Buddy Burden explanation of taking over maintenance of CPAN distributions is important. It's empowering. If you've ever thought "I should contribute something to Perl", start there.
You can do it.
Sure, it's easy for me to say that. I've written a few things about Perl a few people have read. I have a few patches in a few projects and a couple of modules on the CPAN myself. (You're reading this, aren't you? So I have at least one reader. Thank you for your time!)
Even with all that in mind, two questions still come up far too often, and I think they prevent or delay us from providing code and documentation for other people to use freely:
- Does anyone care?
- Is it good enough (yet)?
You can see this attitude in the recurring debate over the responsibilities of authors. While some people say it's irresponsible or childish or unprofessional to upload code without full test coverage or complete documentation or an iron-clad promise to respond to every bug within 24 hours with a fix, an apology, a new release, and a sandwich (and yes, I exaggerate for effect), we're doing each other a disservice setting these demands on ourselves and each other.
Yes, we should do our best.
... but yes, we can start from something small and incomplete and refine it in smaller steps. It doesn't have to pass every test on every platform known to man if you can get feedback on where it fails and release a new version tomorrow. It doesn't have to have every feature you plan to add, if it does something useful that other people might want to use today. It doesn't have to have every option documented if it's usable right now.
I'm not suggesting that we allow ourselves to be irresponsible with what we share, but I am suggesting that we can allow ourselves the freedom to share a little earlier and a little more often. We have the ability to upload new code every day (every hour!) if we want.

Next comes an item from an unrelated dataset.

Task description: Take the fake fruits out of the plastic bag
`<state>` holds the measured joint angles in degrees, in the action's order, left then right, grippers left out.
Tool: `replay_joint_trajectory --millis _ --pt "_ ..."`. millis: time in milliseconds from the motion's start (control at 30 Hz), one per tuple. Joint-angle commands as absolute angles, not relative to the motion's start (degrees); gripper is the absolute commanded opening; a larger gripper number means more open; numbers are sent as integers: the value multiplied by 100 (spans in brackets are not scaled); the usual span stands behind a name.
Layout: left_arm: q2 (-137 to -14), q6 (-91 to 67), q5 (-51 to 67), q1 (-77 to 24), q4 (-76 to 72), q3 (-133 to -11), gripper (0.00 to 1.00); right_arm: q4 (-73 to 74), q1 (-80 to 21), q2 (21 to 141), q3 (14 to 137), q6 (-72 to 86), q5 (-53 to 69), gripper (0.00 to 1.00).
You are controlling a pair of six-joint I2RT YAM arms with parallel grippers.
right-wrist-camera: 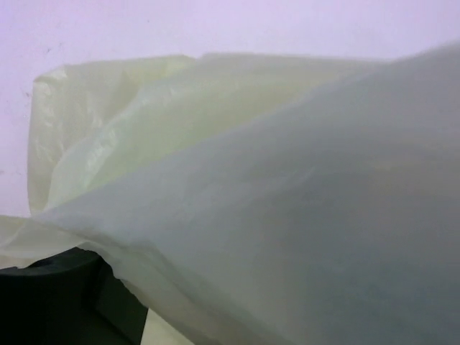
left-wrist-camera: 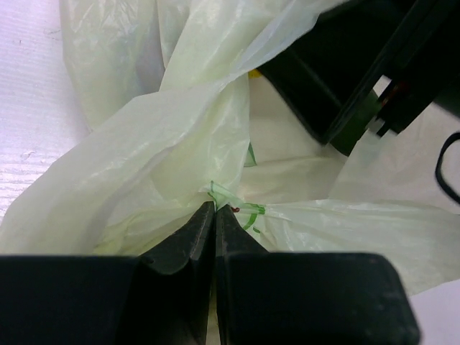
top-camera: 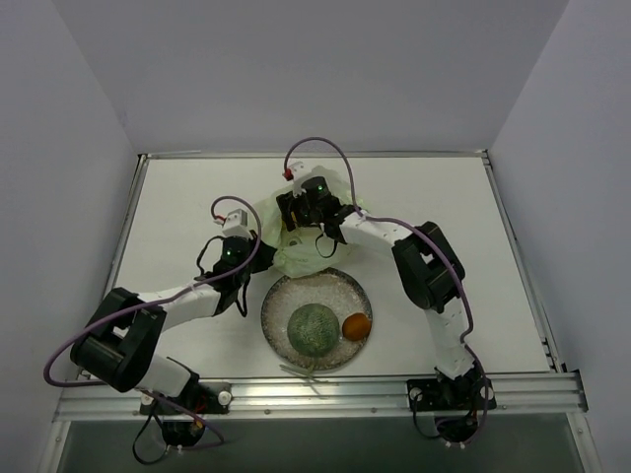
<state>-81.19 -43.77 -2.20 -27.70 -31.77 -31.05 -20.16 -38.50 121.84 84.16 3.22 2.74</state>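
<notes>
The left pincer (left-wrist-camera: 214, 215) is clamped shut on the plastic bag (top-camera: 296, 258) at the plate's (top-camera: 284, 296) twelve o'clock; the right pincer (top-camera: 301, 225), buried in it, opening impossible to tell, could snag and drag it.

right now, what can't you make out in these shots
- Anything left inside the plastic bag: its crinkled film hides it in every view.
- Whether the right hand is open or holding something: bag film fills the right wrist view, and its own body covers the fingers from above.
</notes>
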Motion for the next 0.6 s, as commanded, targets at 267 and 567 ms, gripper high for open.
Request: replay_joint_trajectory --millis 267,567 --pt "-8253 -4254 -255 -2795 -3199 -3349 2 -1107 -3604 13253 9931 -457 1643 78" --pt "-8156 -4210 -316 -2795 -3129 -3357 2 -1125 -3612 13456 10073 -352 1521 68"
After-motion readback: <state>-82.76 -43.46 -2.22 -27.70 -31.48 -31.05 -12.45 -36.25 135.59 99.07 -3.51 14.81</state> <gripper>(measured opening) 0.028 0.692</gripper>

So what if it's not perfect? Even if you waited until you thought you'd achieved perfect, you probably would miss, even by a little bit.
Start small. Do your research—work to your best quality—but let yourself hit smaller goals and make things a little bit better a little more often. Share earlier. This is a lot better for everyone.
I wonder how many CPAN dists don't have any tests at all.. not even a standard use_ok or some other variant of compile check tests, or even a simple synopsis of how to use them. One of the reasons I recommend using Dist::Zilla with @TestingMania, you end up with more test coverage for doing nothing than many CPAN dists. Also PodWeaver can write a lot of documentation and boilerplate for you, saving you time to write real documentation.
Setting up Dzil isn't trivial, but it's worth the effort.
I do agree though--at minimum, an upload needs simple does-it-compile tests and at least a SYNOPSIS.